Caution: Excess iron absorption (called haemochromatosis) also causes
chronic tiredness so it's important to check your iron levels before
using an iron supplement.

Vitamin B12
Vitamin B12 is needed for manufacture of red blood cells (along with
folic acid). B12 helps the body's use of iron and is also required for
proper digestion, the absorption of foods, the synthesis of protein
and the metabolism of carbohydrates and fats. No wonder it's important
for good energy levels! It is often observed that taking B12
(especially via injections) reduces fatigue, even when a deficiency
isn't found.

B12 deficiencies are common due to declining B12 levels in food,
increased use of antibiotics and digestive problems. This is because
B12 is produced in the digestive tract as well as being absorbed from
food. Those most at risk of a B12 deficiency are vegetarians and
people with digestive disturbances.
Symptoms of deficiency: fatigue, weakness, dizziness, sore tongue,
memory problems, confusion, irritability, depression, moodiness,
paleness.

Testing for deficiency: B12 levels can be measured with a blood test.
Folic Acid

Folic acid is a B vitamin (also called B9 or folate) needed for the
manufacture of red blood cells. Deficiency can lead to a condition
called megaloblastic anaemia.
Fatigue is associated with both a simple folic acid deficiency as well
as megaloblastic anaemia. Because folic acid is easily destroyed
during cooking, it is one of the most common vitamin deficiencies.

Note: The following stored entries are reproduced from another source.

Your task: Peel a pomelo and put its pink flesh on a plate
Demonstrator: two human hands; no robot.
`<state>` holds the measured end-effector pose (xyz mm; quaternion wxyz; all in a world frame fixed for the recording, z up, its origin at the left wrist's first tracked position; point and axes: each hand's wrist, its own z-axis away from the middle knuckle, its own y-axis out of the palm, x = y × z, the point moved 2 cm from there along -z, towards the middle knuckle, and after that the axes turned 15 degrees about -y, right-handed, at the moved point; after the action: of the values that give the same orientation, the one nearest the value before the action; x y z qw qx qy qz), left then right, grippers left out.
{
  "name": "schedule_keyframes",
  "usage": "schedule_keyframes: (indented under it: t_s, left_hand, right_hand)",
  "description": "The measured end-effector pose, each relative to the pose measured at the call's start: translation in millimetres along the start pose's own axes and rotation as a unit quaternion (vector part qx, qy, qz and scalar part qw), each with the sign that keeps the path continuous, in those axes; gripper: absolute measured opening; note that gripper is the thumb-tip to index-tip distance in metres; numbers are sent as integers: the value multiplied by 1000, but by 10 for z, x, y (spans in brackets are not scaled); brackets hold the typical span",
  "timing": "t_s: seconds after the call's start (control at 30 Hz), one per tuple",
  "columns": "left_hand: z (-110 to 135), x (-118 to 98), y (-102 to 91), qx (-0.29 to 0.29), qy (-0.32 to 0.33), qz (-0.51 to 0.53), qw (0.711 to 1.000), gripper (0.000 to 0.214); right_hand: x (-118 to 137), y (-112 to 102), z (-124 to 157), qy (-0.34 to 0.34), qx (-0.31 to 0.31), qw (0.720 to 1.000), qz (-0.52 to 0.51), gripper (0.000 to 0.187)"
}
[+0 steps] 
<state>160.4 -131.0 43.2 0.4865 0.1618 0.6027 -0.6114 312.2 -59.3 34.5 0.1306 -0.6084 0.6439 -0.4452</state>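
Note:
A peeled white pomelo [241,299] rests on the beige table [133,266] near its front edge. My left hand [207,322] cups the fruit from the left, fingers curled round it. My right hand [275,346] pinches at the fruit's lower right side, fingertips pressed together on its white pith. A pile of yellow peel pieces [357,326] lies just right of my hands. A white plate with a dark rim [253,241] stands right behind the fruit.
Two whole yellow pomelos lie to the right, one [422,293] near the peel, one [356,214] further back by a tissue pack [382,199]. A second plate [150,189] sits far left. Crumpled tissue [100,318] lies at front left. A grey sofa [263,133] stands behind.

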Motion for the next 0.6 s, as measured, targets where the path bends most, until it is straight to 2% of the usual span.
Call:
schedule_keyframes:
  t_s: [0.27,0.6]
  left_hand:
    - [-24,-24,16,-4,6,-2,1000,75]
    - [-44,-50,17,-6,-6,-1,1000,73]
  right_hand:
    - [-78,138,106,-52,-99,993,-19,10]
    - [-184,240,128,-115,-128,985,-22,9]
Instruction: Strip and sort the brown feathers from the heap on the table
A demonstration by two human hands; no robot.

Symptoms of deficiency: similar to those of B12, including fatigue,
digestive disturbances, insomnia, memory problems, weakness, shortness
of breath, recurrent miscarriages, mental confusion, paranoid
delusions, sore tongue, anaemia.
Testing for deficiency: folic acid levels can be measured with a blood
test.

Caution: if folic acid is given to someone who is B12 deficient and
B12 isn't given at the same time, the symptoms of a B12 deficiency
(especially neurological symptoms) can be masked. Only take folic acid
if a B12 deficiency has been ruled out.
Magnesium

Magnesium is needed for the production of ATP, which is the main
energy-producing molecule in the body. Therefore, when magnesium is
deficient our cells are less able to produce energy and we can
experience chronic tiredness. It has been found that nearly all people
with chronic fatigue syndrome are magnesium deficient and for about 80
per cent of people given magnesium their energy improves. In fact,
magnesium is the most common nutrient deficiency in all people. Most
of us would benefit from supplementation even if magnesium levels are
unable to be checked.
Symptoms of deficiency: fatigue, irritability, spasms or muscle cramps,
rapid or irregular heartbeat, high blood pressure, insomnia.

Testing for deficiency: magnesium is not generally tested by blood
test. Hair analysis is the most readily available test. Hair mineral
levels are a measure of the minerals bound into the hair shaft over a
period of time and correlate most closely with tissue levels. The hair
analysis test can be performed through specialist laboratories.
Caution: if magnesium supplements worsen your symptoms (especially
cramping, twitching and muscle spasms), calcium is probably the
deficiency, not magnesium.

Please note: The information in this article is not intended to take
the place of a personal relationship with a qualified health
practitioner nor is it intended as medical advice.